WHAT YOU WILL DO
Using the records that follow, reproduce exactly the lines starting at the line containing "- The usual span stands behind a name" and ending at the line containing "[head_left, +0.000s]". Include both end lines and no pictures.

*** GIVEN RECORDS ***

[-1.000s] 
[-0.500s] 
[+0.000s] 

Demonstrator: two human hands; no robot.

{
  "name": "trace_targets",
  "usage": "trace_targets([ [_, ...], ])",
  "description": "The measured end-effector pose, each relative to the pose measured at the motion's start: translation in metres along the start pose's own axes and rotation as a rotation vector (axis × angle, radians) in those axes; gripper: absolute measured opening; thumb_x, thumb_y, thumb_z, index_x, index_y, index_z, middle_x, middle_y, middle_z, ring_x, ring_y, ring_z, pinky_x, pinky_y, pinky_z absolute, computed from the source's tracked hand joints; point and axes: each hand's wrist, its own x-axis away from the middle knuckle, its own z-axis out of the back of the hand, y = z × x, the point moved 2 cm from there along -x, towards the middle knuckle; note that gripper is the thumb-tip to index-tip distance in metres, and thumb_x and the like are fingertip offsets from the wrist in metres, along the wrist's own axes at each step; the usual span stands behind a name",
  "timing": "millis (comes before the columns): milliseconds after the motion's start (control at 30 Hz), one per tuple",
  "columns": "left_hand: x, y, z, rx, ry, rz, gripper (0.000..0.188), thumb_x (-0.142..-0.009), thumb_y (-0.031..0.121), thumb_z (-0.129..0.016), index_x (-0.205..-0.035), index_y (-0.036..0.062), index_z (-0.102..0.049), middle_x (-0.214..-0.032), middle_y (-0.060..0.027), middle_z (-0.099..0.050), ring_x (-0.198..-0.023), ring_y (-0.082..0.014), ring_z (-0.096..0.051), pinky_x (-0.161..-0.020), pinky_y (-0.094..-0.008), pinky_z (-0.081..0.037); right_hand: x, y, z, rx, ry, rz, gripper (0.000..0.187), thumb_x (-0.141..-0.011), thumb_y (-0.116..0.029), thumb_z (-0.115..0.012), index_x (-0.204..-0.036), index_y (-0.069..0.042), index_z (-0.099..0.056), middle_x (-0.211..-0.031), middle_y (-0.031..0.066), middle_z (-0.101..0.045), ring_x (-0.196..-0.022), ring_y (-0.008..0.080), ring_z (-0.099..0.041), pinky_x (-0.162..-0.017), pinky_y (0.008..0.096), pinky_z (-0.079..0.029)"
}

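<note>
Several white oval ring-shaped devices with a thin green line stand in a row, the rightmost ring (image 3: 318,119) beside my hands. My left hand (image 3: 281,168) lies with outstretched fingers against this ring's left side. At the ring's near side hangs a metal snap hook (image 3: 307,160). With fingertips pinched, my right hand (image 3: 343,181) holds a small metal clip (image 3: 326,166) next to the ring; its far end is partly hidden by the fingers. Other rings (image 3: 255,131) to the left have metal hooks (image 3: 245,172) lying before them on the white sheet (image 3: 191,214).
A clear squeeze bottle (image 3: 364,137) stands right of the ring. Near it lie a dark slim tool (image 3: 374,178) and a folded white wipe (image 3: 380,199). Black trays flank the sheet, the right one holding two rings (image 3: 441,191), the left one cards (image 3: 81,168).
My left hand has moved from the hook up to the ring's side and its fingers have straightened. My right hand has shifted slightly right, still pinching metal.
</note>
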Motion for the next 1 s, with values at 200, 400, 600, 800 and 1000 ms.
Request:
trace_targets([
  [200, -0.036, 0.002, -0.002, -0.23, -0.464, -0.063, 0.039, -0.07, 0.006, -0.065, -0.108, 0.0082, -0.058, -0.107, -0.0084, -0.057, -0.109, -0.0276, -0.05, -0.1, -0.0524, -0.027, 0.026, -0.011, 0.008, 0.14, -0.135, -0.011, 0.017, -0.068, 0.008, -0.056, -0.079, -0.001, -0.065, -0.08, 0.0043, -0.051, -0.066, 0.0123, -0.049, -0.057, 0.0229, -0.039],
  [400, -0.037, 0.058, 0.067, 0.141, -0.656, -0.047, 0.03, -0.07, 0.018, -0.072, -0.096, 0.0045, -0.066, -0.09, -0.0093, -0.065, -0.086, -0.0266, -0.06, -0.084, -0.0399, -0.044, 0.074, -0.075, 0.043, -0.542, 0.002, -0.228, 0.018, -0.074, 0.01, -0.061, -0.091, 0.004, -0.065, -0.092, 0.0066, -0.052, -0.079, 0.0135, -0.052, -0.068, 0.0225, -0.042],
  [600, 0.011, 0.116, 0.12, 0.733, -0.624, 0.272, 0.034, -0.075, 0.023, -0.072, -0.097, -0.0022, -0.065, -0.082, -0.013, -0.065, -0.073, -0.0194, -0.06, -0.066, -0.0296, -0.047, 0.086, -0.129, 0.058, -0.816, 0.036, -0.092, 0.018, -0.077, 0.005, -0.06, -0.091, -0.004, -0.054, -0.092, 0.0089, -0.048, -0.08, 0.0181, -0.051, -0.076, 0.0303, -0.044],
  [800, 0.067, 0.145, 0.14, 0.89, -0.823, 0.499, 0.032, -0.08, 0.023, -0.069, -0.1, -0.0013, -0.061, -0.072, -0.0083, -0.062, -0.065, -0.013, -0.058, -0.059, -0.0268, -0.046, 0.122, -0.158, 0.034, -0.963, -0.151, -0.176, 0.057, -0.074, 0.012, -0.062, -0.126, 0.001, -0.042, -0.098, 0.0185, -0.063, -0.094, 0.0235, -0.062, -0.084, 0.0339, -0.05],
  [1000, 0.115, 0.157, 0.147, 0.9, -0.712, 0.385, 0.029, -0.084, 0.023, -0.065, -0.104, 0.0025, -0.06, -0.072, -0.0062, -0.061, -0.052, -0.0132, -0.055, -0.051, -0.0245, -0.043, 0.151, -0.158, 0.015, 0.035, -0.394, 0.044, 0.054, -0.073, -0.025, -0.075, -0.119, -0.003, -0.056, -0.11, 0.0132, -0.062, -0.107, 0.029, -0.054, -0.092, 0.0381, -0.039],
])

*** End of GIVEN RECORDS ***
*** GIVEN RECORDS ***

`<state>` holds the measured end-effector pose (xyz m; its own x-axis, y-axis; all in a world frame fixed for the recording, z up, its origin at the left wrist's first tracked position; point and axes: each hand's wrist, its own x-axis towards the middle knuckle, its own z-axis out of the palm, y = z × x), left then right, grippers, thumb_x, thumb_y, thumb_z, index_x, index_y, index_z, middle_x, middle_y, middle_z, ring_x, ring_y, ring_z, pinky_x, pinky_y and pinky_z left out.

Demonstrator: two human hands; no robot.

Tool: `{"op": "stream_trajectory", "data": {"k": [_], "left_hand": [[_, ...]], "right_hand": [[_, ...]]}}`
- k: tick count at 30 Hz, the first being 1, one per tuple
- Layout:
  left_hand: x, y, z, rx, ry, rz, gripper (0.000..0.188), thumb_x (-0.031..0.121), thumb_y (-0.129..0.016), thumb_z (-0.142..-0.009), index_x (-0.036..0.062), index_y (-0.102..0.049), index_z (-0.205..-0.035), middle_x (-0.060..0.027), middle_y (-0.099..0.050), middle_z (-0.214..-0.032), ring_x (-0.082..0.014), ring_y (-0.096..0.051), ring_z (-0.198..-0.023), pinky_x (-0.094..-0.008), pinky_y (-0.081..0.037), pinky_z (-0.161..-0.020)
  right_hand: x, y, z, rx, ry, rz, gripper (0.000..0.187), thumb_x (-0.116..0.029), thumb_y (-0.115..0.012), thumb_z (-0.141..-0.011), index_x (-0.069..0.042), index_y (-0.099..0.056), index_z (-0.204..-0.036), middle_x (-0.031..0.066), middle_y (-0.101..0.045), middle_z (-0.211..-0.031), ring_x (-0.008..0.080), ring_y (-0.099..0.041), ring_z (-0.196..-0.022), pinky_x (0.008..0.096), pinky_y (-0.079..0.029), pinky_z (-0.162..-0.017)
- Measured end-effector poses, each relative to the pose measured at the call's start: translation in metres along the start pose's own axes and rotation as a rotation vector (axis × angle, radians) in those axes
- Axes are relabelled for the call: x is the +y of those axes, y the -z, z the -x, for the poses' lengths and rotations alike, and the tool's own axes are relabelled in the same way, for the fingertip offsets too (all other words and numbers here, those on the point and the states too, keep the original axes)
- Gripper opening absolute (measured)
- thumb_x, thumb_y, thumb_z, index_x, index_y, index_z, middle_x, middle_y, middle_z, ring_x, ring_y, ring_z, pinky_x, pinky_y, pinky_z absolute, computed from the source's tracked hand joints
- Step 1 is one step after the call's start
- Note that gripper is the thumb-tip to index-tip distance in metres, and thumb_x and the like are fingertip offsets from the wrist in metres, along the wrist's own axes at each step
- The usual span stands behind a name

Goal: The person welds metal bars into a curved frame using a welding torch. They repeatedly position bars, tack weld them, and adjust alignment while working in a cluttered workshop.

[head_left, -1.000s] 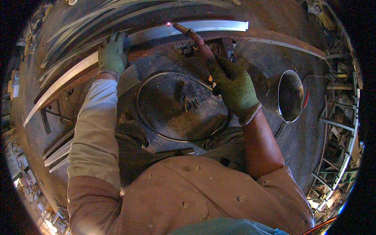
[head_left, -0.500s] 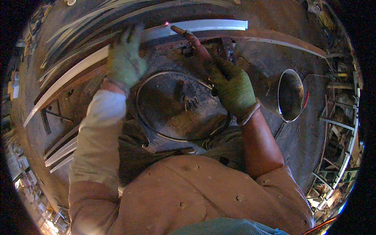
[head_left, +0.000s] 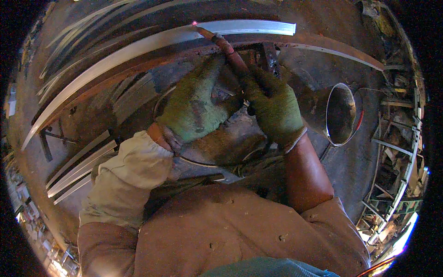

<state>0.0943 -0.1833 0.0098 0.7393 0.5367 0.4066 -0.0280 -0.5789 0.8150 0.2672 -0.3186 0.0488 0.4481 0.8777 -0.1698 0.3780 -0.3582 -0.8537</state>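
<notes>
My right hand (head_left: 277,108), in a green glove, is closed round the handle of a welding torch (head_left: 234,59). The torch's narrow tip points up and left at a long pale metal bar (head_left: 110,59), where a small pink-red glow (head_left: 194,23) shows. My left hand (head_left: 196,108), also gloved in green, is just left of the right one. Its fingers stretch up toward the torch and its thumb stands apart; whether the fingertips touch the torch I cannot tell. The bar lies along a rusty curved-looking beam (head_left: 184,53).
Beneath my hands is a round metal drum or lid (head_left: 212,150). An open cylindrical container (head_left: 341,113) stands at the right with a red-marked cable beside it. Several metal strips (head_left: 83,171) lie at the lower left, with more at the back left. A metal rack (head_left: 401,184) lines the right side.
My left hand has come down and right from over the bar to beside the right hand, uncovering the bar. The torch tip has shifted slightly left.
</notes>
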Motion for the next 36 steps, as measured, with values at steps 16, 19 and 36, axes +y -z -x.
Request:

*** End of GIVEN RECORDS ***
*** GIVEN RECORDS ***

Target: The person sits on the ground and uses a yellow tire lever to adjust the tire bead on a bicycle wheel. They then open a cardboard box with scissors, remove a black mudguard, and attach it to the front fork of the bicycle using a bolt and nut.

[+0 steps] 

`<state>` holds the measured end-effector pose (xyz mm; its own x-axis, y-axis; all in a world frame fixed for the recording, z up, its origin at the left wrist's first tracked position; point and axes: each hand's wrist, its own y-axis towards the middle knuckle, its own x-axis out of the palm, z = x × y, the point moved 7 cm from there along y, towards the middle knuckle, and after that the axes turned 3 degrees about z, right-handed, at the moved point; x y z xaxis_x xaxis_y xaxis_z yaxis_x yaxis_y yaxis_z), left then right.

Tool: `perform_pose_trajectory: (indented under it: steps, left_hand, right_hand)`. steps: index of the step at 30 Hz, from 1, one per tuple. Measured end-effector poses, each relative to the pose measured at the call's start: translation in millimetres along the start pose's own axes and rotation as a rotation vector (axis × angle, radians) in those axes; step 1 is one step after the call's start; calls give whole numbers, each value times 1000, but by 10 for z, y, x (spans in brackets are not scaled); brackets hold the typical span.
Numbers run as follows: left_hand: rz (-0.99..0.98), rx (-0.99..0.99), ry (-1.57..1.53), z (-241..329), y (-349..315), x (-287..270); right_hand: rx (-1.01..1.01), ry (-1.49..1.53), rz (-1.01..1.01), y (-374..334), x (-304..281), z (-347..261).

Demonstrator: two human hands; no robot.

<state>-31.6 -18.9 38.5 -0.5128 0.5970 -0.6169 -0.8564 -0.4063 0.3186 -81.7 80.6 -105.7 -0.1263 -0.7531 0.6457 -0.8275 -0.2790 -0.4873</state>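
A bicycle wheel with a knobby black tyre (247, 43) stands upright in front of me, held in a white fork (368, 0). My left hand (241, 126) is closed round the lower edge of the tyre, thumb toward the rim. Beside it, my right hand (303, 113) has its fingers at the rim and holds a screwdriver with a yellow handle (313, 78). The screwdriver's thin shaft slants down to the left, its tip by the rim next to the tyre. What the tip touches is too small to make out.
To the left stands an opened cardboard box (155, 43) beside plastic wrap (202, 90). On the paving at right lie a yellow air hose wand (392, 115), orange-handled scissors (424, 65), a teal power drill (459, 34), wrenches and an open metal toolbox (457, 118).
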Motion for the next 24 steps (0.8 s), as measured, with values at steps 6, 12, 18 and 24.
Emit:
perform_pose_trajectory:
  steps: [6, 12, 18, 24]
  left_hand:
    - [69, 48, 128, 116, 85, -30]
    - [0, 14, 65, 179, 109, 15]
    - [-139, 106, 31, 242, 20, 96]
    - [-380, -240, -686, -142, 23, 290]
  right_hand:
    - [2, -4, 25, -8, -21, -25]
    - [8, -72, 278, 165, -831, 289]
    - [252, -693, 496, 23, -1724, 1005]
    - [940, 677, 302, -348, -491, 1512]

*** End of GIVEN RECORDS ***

ANSWER SPACE
- The usual span stands behind a name

Goal: The person welds metal bars into a curved frame using a welding torch. They repeatedly position bars, tack weld them, and adjust alignment while working in a cluttered workshop.

[head_left, -1.000s] 
[head_left, -0.500s] 
[head_left, +0.000s] 

No additional work remains on the exercise.